A previously described experimental murine pneumonia model was used to evaluate the efficacy of LPC as monotherapy and in combination with colistin against Ab9 and Ab186 strains [8]. Briefly, the mice were anesthetized by 2:1 Ketamine hydrochloride:Diazepam, suspended vertically, and the trachea of each was then cannulated with a blunt-tipped metal needle. The feel of the needle tip against the tracheal cartilage confirmed the intratracheal location. A microliter syringe (Hamilton Co., Reno, NV, USA) was used for the inoculation of 50 µL of bacterial suspension (10 and 9 log₁₀ CFU/mL for Ab9 and Ab186 strains, respectively), which had been grown for 24 h in LB broth at 37 °C and mixed at a 1:1 ratio with 0.9% NaCl solution containing 10% (wt/vol) porcine mucin. The mice remained in a vertical position for 3 min and then in a 30° position until they awakened. Treatment groups were similar to those used for the experimental model of peritoneal sepsis. After death or sacrifice of the mice at the end of the experimental period, aseptic thoracotomies were performed, blood was obtained by cardiac puncture and lungs were aseptically removed and homogenized. Quantitative data were obtained as described above to determine the log₁₀ CFU/g of lungs and log₁₀ CFU/mL of blood, and mice mortality was recorded over 72 h.

2.6. Statistical Analysis

Group data are presented as means ± standard errors of the means (SEM). Differences in the bacterial spleen, lung and blood concentrations (mean ± SEM log CFU per gram of tissue or per mL of blood) were assessed by analysis of variance (ANOVA) and the post hoc Dunnett test. Differences in mortality (%) and blood sterility (%) between groups were compared by the χ2 test. p values of <0.05 were considered significant. The SPSS (version 23.0; SPSS Inc., Armonk, NY, USA) statistical package was used.

3. Results

3.1. Efficacy of LPC in Combination with Colistin in a Murine Experimental Model of Peritoneal Sepsis

The efficacies of colistin and LPC in monotherapies and in combination against Ab9 and Ab186, expressed as survival and bacterial concentrations in spleen, lungs and blood, are shown in Table 1 and Table 2.

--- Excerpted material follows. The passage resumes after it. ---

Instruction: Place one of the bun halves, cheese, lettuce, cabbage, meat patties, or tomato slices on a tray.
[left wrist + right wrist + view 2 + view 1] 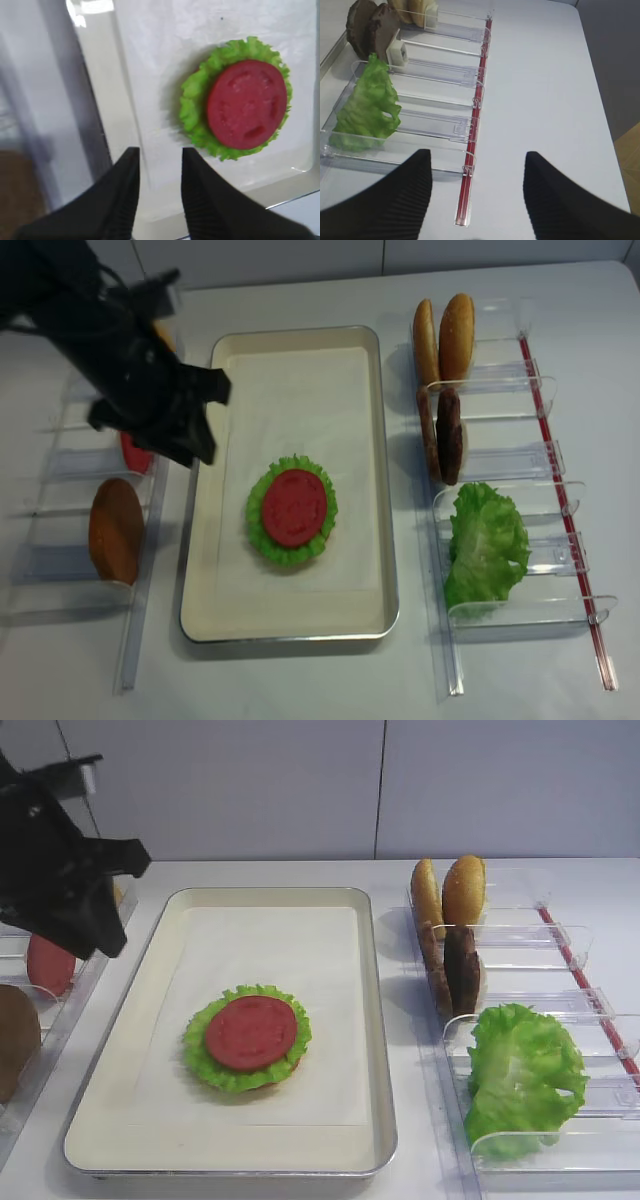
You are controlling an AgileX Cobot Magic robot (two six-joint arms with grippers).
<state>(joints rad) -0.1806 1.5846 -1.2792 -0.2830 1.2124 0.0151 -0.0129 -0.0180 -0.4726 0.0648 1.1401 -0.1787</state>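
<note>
Right claw (pixel 477 200) fingers nearest lens, spread wide, empty, parked over right rack (pixel 445 80) by tabletop's right edge. Left claw (pixel 160 165) part-open, holding nothing, hovering over tray (pixel 375 1020) left rim. Tomato slice (pixel 250 1032) tops lettuce (pixel 215 1065) mid-tray, stacked for burger build. Spare buns (pixel 448 892), patties (pixel 455 970) stand upright in rack for easy pinching.

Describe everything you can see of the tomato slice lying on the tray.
The tomato slice is a flat, round red disc with a matte surface and shallow dents. It lies level, centred on a ruffled green lettuce leaf whose frill shows all around it, in the tray's lower middle. No gripper touches it.
</note>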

(i) Survival. Table 1 and Table 2 show that colistin alone and in combination with one and two doses of LPC increased mice survival compared with that of the control group for Ab9 and Ab186 (p < 0.05). In contrast, LPC in monotherapy did not reduce mice mortality.

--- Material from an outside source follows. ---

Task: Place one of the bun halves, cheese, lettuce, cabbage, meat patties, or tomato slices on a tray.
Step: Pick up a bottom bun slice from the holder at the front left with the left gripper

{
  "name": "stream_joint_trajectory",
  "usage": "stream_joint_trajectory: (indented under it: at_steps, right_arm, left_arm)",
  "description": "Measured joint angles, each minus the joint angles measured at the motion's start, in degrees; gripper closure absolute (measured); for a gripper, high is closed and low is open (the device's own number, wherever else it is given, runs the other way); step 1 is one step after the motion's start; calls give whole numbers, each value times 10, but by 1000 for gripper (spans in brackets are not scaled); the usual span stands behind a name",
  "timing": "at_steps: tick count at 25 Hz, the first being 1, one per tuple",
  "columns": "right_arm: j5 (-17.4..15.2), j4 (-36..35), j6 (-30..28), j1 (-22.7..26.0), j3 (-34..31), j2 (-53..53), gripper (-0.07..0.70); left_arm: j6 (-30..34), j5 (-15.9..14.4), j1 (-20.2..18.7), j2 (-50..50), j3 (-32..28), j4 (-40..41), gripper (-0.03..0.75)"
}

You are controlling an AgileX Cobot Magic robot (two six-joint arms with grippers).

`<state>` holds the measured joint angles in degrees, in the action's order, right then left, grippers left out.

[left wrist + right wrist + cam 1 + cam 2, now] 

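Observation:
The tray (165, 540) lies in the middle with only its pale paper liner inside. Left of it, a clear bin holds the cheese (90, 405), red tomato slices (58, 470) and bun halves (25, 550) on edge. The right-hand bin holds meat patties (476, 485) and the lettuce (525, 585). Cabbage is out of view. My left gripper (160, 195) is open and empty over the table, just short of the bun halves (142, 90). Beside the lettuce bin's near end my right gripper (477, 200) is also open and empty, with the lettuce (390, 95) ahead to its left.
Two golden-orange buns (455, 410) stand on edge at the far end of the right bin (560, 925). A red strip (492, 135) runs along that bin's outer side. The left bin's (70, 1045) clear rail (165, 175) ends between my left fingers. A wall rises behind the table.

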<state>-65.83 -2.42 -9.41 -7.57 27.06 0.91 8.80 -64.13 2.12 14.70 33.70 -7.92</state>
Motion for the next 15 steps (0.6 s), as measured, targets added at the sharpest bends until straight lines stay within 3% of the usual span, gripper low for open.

(ii) Bacterial clearance from spleen, lungs and blood. Table 1 and Table 2 show that monotherapy with colistin cleared Ab9 and Ab186 from the spleen, lungs and blood by 5.07 and 5.68 log₁₀ CFU/g and 5.33 log₁₀ CFU/mL (p < 0.05; Ab9), respectively, and 6.93 and 6.73 CFU/g and 6.7 log₁₀ CFU/mL (p < 0.05; Ab186), respectively, compared with the levels of the control group. One dose of LPC in combination with colistin decreased spleen, lung and blood concentrations of Ab9 and Ab186 by 5.57 and 6.02 log₁₀ CFU/g and 5.67 log₁₀ CFU/mL (p < 0.05; Ab9), respectively, and 8.21 and 8.2 log₁₀ CFU/g and 8.67 log₁₀ CFU/mL (p < 0.05; Ab186), respectively, compared with the levels for the control group. In addition, the increase of the dose of LPC slightly increased the bacterial clearance. Two doses of LPC in combination with colistin reduced the bacterial burden in the spleen, lungs and blood by 6.13 and 6.72 log₁₀ CFU/g and 6.74 log₁₀ CFU/mL (p < 0.05; Ab9), respectively, and 9.57 and 8.88 log₁₀ CFU/g and 8.81 CFU/mL (p < 0.05; Ab186), respectively, compared with the levels for the control group. Of note, one dose of LPC in combination with colistin decreased spleen, lung and blood concentrations of Ab9 and Ab186 by 5.84 and 5.86 log₁₀ CFU/g and 6.28 log₁₀ CFU/mL, respectively (p < 0.05; Ab9), and 8.9 and 8.6 log₁₀ CFU/g and 9.07 log₁₀ CFU/mL (p < 0.05; Ab186), respectively, compared with the levels for the LPC monotherapy group. Finally, two doses of LPC in combination with colistin decreased spleen, lung and blood concentrations for Ab9 and Ab186 by 6.4 and 6.56 log₁₀ CFU/g and 6.74 log₁₀ CFU/mL (p < 0.05; Ab9), respectively, and 10.26 and 9.28 log₁₀ CFU/mL and 9.21 log₁₀ CFU/mL (p < 0.05; Ab186), respectively, when compared with the levels for the LPC monotherapy.

3.2. The Efficacy of LPC in Combination with Colistin in a Murine Experimental Model of Pneumonia

The efficacies of colistin and LPC in monotherapies and in combination against Ab9 and Ab186, expressed as survival and bacterial concentrations in spleen, lungs and blood, are shown in Table 3 and Table 4.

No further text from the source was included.